Models

Family-agnostic interface

create_pretrained is the symbol-dispatched entry point for loading released weights. It returns the model and a closure that loads the HuggingFace checkpoint into a (ps, st) pair you produce with Lux.setup:

model, load = create_pretrained(variant)
ps, st = Lux.setup(rng, model)
ps, st = load(ps, st)

The closure captures variant, in_chans, num_classes, and the HF / prefix kwargs at construction time, so the loader body no longer needs to introspect ps to recover what you already told it. create_model is the random-init counterpart: it returns the bare @compact model with no weights loaded.
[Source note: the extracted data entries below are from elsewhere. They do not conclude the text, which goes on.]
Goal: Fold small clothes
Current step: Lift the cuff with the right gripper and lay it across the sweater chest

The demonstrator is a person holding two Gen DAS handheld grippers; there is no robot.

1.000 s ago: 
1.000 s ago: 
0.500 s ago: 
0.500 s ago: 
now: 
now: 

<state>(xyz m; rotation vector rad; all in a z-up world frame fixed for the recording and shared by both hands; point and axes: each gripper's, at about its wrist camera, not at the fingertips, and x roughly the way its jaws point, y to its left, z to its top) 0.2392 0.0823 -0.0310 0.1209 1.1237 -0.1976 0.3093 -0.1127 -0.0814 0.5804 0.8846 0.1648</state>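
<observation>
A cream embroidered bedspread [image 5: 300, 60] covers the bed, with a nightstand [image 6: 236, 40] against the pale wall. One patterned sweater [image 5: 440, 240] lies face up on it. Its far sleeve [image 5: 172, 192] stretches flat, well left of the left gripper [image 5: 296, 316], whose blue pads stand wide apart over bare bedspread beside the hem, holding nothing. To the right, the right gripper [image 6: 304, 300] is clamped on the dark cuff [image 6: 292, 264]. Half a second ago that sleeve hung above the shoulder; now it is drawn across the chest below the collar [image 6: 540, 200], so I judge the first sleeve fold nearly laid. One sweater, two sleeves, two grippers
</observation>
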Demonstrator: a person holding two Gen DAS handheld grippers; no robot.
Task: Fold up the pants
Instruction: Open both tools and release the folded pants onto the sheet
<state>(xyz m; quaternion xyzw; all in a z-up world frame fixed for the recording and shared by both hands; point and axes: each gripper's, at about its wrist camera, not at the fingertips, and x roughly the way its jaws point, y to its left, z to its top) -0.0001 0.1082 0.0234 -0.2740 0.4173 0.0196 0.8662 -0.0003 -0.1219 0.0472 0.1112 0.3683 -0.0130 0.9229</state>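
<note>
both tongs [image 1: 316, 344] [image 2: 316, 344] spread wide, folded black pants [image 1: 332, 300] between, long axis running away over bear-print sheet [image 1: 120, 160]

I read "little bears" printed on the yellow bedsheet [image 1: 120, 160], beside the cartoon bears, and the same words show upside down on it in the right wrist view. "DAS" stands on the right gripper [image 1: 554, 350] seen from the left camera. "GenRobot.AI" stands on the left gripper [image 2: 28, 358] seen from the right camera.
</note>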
See Getting Started for the nested pattern with prefix.

Luximm.Models.create_pretrainedFunction
create_pretrained(variant; in_chans=3, num_classes=nothing,
                  revision="main", cache_dir=hf_hub_cache_dir(),
                  prefix=()) -> (model, load)

Family-agnostic pretrained-weight entry point, mirroring timm.create_model(..., pretrained=True). Returns the model and a closure that loads the released model.safetensors into a (ps, st) pair the caller produced with Lux.setup. The closure captures variant, in_chans, num_classes, and the HF / prefix kwargs at construction time, so calling it is the only place (ps, st) need to be threaded.

model, load = create_pretrained(:resnet50_a1_in1k)
ps, st = Lux.setup(Xoshiro(0), model)
ps, st = load(ps, st)

num_classes = nothing (the default) builds the head the released checkpoint ships with — default_num_classes(variant). Pass an explicit 0 for a features-only model, or any other Int to swap in a custom-width head (the released classifier is then skipped and the warning case fires).

For composition, build model separately and pass it into an outer @compact, capturing prefix = (:backbone,) so the closure writes into the right subtree:

backbone, load_backbone = create_pretrained(:resnet50_a1_in1k;
    num_classes = 0, prefix = (:backbone,))
outer = @compact(backbone = backbone,
    head = Dense(2048 => num_outputs)) do x
    head(backbone(x))
end
ps, st = Lux.setup(rng, outer)
ps, st = load_backbone(ps, st)
source
Luximm.Models.create_modelFunction
create_model(variant; kwargs...) -> model

Family-agnostic random-init model constructor, mirroring timm.create_model(..., pretrained=False). Dispatches on variant to the matching family constructor and returns the bare @compact model — no parameters, no state, no pretrained weights.

Use this when you want to train from scratch, or as a building block inside an outer @compact when composing a larger model. To load the released weights for a variant, use create_pretrained instead.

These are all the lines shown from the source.